#### REQUIREMENT:
Your answer should be every line below that includes the word "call".

───── GIVEN DATA ─────

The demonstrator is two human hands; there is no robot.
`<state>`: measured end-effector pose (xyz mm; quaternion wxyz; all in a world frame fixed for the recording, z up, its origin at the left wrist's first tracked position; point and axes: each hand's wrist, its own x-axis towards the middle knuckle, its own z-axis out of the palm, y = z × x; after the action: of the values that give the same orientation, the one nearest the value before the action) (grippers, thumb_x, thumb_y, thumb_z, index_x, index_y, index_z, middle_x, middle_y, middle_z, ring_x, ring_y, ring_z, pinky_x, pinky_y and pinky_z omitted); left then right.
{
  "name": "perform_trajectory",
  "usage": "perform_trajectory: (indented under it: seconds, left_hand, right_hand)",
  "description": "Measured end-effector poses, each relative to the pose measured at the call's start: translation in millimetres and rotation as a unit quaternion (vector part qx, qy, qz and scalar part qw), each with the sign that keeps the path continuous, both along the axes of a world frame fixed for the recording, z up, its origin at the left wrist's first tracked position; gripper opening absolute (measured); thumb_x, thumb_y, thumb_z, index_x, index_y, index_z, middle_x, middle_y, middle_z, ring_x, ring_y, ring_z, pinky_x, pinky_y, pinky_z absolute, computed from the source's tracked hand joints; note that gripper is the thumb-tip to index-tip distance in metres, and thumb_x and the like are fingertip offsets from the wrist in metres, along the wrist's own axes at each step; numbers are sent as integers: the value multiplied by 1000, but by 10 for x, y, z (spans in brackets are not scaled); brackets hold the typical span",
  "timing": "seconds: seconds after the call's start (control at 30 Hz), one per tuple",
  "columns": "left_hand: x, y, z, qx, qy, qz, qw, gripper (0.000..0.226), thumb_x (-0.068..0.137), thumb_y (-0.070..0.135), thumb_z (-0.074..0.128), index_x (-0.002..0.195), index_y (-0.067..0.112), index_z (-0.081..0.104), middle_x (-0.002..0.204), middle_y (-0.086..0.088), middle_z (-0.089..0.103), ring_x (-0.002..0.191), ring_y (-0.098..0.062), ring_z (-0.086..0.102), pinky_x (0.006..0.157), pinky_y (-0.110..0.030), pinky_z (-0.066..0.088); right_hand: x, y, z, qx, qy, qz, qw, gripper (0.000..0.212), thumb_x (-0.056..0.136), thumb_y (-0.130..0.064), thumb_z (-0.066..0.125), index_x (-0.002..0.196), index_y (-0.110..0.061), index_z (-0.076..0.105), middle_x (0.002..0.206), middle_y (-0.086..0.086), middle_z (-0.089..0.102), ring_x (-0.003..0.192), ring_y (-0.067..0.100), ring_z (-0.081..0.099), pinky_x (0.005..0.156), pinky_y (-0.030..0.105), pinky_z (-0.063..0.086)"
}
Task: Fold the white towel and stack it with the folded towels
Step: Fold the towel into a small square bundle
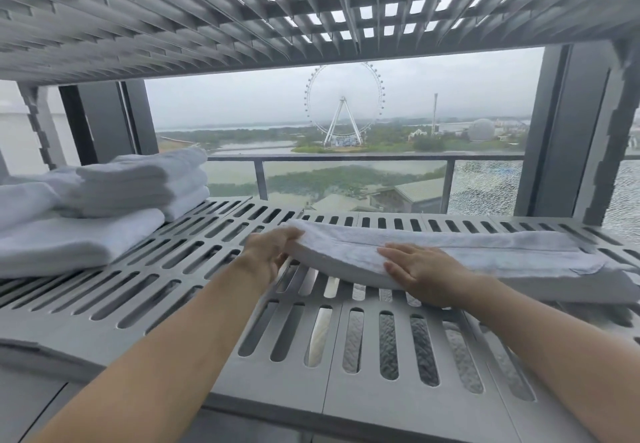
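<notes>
A white towel, folded into a long narrow strip, lies across the right half of the grey slotted shelf. My left hand grips the strip's left end, thumb on top and fingers underneath, lifting it slightly off the shelf. My right hand lies flat with straight fingers on the towel near its middle, pressing it down. A stack of folded white towels sits at the shelf's left rear, with another folded towel in front of it.
A second slatted grey shelf hangs close overhead. Upright posts stand at the right and left rear corners. Behind the shelf is a window with a balcony railing.
</notes>
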<state>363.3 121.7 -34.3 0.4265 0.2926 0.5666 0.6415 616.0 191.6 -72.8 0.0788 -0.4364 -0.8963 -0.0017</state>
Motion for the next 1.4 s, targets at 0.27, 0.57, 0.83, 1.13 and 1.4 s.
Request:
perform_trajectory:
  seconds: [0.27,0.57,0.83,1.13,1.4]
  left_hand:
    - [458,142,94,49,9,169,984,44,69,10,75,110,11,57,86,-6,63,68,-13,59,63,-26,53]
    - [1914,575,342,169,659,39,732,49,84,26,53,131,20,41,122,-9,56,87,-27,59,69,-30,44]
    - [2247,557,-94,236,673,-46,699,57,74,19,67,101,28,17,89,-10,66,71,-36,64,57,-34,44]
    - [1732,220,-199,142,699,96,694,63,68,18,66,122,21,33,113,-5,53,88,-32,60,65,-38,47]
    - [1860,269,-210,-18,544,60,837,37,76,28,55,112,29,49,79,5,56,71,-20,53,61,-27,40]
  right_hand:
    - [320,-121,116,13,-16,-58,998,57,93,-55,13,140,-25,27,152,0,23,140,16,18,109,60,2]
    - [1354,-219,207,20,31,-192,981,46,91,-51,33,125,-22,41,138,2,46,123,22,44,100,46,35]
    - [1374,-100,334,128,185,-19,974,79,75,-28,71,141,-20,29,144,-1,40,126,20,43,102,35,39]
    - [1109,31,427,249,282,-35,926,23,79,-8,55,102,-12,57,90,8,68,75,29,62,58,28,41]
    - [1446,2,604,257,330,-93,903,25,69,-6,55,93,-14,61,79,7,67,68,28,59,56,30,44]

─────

#### EXPECTED ANSWER:
  "description": "Measured end-effector poses, each relative to the pose measured at the call's start: translation in millimetres and rotation as a unit quaternion (vector part qx, qy, qz and scalar part qw), each with the sign that keeps the path continuous, both along the axes of a world frame fixed for the recording, z up, its origin at the left wrist's first tracked position; gripper opening absolute (measured); thumb_x, thumb_y, thumb_z, index_x, index_y, index_z, middle_x, middle_y, middle_z, ring_x, ring_y, ring_z, pinky_x, pinky_y, pinky_z absolute, computed from the source's tracked hand joints; note that gripper is the thumb-tip to index-tip distance in metres, and thumb_x and the like are fingertip offsets from the wrist in metres, along the wrist's own axes at each step; numbers are sent as integers: the value multiplied by 1000, but by 10 for x, y, z (spans in brackets are not scaled); brackets hold the typical span",
  "timing": "seconds: seconds after the call's start (control at 30 Hz), one per tuple",

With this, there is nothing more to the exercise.